A single phase 100 kVA, 4.6/0.480 kV transformer no-load loss is measured to be 300 W. The total

loss at 75% loading is measured at 1200 W. Transformer efficiency at 25% load is approximately:

 
Omer, it would be a good idea to know where exactly you get it wrong. But talking for the whole of the question, the no load loss remains constant of the load. (It is dependant at the Voltage at which it is carried out, which is rated V in most experiments). The game is only in the Load losses, which are I**2 X R. If you assume Ifl as full load current , then FL losses will be Ifl**2 X R and at any other say y percent of full load it will be (y X Ifl/100)**2 X R. Rest is maths. If you mention where exactly you loose track, we can discuss that part.

 
@rg1

yes, calculation is straight, however sometimes I miss it in the math part.

can you try it, I just want to see your solution before I tell my confusion.

 
Oh yes; 25% load. Lol. Good, Very good @Omer for raising this question. 25000/25400=98.4% What else? Thanks Omer. I was getting complacent last few weeks. This has shattered my overconfidence. Thanks for bringing me to ground again. I will start preparing again. Thanks a lot.

 
Oh yes; 25% load. Lol. Good, Very good @Omer for raising this question. 25000/25400=98.4% What else? Thanks Omer. I was getting complacent last few weeks. This has shattered my overconfidence. Thanks for bringing me to ground again. I will start preparing again. Thanks a lot.
I knew that I had reached early peak of the preparation. This is too bad. I was talking to my wife; this is not a good sign but then it happened.  IMHO you should reach your  0.99 pu of peak not even 1 pu; on the day of the exam to perform best.

 
Oh yes; 25% load. Lol. Good, Very good @Omer for raising this question. 25000/25400=98.4% What else? Thanks Omer. I was getting complacent last few weeks. This has shattered my overconfidence. Thanks for bringing me to ground again. I will start preparing again. Thanks a lot.
yes, I think very difficult to notice the 25% after using it to calculate the losses and you are ready to calculate for the efficiency. sometimes it is better to slow down and not rushing fast into solving problems familiar to you. unfortunately, I do.

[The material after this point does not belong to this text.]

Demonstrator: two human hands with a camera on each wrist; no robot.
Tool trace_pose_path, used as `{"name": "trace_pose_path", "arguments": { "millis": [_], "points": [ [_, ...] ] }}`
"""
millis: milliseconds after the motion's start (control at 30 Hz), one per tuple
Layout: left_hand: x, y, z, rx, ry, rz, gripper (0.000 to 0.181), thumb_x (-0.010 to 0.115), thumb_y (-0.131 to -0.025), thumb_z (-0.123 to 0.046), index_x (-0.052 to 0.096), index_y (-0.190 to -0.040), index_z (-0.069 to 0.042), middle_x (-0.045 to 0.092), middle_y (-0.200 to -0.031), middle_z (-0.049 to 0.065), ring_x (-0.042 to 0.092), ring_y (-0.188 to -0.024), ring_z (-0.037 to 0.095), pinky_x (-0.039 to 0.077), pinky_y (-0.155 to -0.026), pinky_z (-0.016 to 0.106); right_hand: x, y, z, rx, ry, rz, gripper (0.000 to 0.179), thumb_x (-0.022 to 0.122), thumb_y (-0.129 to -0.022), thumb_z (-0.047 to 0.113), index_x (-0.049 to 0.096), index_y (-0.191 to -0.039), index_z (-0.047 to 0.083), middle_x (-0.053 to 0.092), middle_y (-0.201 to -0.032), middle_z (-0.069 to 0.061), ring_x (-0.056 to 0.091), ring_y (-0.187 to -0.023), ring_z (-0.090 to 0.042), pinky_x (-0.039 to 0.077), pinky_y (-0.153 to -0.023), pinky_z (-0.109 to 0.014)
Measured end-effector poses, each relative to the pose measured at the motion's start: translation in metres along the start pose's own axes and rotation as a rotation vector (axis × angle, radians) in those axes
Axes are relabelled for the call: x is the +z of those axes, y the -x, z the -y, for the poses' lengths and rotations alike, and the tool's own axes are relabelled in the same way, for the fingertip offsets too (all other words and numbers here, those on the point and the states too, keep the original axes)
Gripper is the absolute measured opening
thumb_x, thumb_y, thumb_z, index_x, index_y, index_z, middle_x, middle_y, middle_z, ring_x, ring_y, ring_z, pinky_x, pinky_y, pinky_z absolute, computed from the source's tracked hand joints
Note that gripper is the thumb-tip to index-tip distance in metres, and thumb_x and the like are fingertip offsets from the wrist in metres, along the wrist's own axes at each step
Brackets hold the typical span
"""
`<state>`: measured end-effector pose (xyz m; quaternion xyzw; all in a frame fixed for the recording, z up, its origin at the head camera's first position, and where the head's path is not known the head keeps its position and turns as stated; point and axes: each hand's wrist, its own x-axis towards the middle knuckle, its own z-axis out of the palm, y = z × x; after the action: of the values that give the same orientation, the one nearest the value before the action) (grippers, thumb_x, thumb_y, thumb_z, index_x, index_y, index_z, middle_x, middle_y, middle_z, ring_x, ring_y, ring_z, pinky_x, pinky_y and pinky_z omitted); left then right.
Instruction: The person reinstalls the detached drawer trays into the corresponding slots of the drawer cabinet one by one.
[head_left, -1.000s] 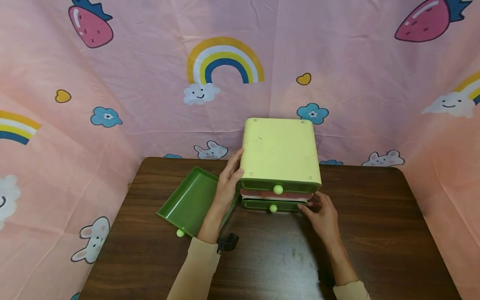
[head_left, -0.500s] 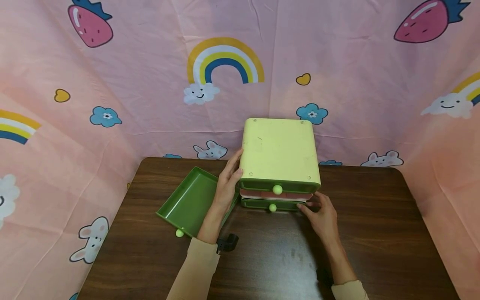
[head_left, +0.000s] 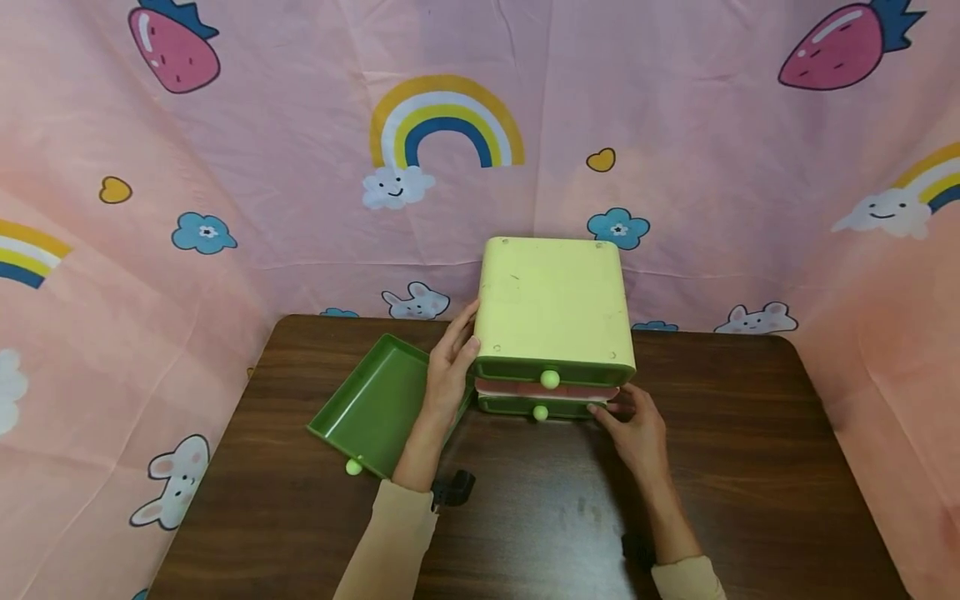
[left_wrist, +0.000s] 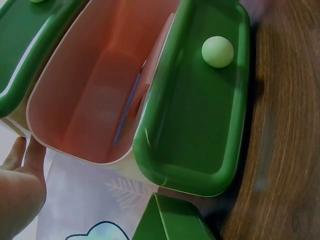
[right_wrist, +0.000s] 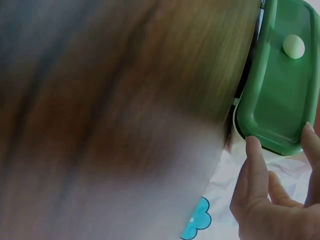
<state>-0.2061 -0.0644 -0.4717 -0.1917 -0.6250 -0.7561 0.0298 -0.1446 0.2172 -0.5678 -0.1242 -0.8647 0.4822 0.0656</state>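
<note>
A small drawer cabinet (head_left: 553, 300) with a pale yellow top stands toward the back of the table, with green drawers and a pink-lined middle slot (left_wrist: 75, 105) lacking a drawer front. My left hand (head_left: 447, 375) rests against its left side, fingers extended. At the right end of the bottom drawer (head_left: 510, 406), which has a round pale green knob (head_left: 540, 412), is my right hand (head_left: 637, 429). Its thumb touches the drawer front and its other fingers lie by the corner. A pulled-out green drawer (head_left: 367, 408) lies to the left, partly behind my left forearm.
The dark wooden table (head_left: 750, 467) spreads in front and to the right. A printed pink cloth (head_left: 540, 125) hangs right behind the cabinet. Inside the middle slot a thin blue edge (left_wrist: 127, 110) shows beside a pink piece. Much of the right wrist view is blurred.
The bottom drawer has slid slightly inward, narrowing the gap above its front, with my right hand following. My left hand stays on the cabinet's side. The head view shifts slightly.
</note>
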Motion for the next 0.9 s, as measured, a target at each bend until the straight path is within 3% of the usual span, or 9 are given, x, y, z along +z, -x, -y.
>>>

Ok, for the next part, I need you to confirm it for me.

Calculating for efficiency, it is: output/input . for this problem and generally the transformer rating, is it input or output.

in your calculation and also mine, you take it as output. However, I think the right one should be input.

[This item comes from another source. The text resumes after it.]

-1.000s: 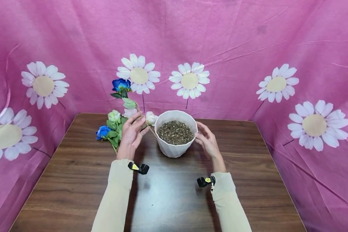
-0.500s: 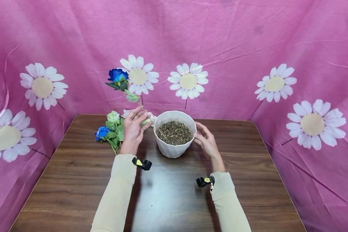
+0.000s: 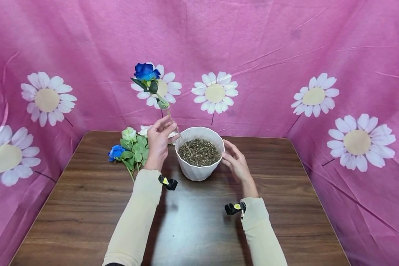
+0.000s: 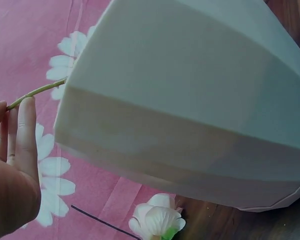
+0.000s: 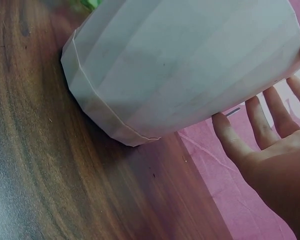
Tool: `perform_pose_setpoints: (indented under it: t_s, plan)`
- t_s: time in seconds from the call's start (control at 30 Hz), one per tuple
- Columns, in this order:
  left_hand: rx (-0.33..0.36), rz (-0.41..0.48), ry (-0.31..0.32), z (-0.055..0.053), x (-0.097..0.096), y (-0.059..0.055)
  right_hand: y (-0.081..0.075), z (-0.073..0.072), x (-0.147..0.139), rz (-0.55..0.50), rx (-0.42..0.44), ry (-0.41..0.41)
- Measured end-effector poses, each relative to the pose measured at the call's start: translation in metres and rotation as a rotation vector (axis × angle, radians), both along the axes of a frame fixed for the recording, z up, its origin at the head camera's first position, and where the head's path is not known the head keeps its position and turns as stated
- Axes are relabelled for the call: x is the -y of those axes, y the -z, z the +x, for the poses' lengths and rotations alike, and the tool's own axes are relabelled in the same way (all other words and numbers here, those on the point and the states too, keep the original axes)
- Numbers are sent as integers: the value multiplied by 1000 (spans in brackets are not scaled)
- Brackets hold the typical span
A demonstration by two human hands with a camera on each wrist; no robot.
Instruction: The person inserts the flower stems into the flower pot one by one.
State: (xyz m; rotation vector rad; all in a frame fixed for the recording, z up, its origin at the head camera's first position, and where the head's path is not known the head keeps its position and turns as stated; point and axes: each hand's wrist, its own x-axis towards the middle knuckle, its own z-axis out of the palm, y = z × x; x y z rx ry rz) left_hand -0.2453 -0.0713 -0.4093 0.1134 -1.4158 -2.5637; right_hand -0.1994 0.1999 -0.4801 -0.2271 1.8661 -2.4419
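Blue rose (image 3: 147,71), one: above left hand (image 3: 158,142), stem (image 4: 37,91) pinched there, lower end at soil (image 3: 204,151) rightward | white pot (image 3: 197,171): between hands; right hand (image 3: 238,162), fingers spread, touching its side | step, judged: setting stem into soil; next calls for gentle, straight push | loose flowers (image 3: 137,148): left of left hand | wooden table (image 3: 193,232): beneath hands | pink daisy-print cloth (image 3: 266,40): beyond

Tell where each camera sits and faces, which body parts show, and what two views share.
Head: worn on the head, facing forward-down at the pot; left hand, right hand, sleeves show.
Left wrist: worn there, facing the pot's side and stem; left hand shows.
Right wrist: worn there, facing the pot's side and table; right hand shows.
Both wrist views share the pot.
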Motion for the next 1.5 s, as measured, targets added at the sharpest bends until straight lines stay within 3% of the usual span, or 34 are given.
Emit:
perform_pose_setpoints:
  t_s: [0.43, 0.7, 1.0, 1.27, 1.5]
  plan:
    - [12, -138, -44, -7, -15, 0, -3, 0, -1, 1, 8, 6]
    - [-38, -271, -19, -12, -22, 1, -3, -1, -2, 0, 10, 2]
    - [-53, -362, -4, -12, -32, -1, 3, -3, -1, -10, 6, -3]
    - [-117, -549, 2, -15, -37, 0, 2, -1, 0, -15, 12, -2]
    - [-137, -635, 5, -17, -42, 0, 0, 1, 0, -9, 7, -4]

calculation should be : (25000-400)/25000

instead of 25000/25400.

for this problem results are close but generally speaking it makes difference.

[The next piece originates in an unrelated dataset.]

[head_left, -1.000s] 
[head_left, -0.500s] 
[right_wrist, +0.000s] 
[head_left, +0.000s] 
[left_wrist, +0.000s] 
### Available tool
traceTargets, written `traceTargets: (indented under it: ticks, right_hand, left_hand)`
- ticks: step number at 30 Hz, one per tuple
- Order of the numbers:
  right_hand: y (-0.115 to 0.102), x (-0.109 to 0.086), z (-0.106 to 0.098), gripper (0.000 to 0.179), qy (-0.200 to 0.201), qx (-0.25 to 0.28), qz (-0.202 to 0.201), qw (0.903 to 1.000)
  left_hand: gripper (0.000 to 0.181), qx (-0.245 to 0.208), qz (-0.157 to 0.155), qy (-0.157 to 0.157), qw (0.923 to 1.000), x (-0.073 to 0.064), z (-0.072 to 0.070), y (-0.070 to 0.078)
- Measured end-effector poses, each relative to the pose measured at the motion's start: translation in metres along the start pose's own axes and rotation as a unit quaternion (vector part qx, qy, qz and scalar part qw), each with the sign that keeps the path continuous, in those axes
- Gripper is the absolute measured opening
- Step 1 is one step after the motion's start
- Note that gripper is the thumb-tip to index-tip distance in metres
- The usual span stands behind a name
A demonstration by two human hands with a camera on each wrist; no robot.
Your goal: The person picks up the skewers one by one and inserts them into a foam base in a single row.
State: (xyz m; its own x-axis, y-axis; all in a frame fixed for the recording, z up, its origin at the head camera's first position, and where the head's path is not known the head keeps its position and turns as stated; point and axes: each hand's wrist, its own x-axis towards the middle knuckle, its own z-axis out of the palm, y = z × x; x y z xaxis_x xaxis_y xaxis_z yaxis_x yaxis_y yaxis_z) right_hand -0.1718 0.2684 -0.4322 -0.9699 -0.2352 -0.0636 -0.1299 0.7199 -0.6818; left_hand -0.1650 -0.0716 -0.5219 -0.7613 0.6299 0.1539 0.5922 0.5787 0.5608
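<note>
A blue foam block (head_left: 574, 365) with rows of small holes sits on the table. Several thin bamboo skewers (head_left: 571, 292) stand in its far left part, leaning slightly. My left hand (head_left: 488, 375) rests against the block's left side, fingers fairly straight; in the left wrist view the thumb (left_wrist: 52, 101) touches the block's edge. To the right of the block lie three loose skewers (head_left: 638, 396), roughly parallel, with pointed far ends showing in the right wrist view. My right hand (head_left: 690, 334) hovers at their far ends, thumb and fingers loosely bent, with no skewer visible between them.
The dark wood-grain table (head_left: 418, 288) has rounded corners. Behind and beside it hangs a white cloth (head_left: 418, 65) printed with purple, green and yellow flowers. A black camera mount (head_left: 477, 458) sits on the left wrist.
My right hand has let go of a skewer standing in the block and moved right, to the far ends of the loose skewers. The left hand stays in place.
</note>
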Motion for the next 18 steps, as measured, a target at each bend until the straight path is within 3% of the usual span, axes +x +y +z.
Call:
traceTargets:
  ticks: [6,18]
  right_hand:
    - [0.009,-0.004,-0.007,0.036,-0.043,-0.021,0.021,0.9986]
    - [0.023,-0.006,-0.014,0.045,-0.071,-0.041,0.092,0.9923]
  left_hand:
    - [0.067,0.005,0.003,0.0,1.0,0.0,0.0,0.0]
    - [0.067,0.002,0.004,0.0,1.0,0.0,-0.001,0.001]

I like the formula : 1 - losses/input

 
yes, I think very difficult to notice the 25% after using it to calculate the losses and you are ready to calculate for the efficiency. sometimes it is better to slow down and not rushing fast into solving problems familiar to you. unfortunately, I do.

Ok, for the next part, I need you to confirm it for me.

Calculating for efficiency, it is: output/input . for this problem and generally the transformer rating, is it input or output.

in your calculation and also mine, you take it as output. However, I think the right one should be input.

calculation should be : (25000-400)/25000

instead of 25000/25400.

for this problem results are close but generally speaking it makes difference.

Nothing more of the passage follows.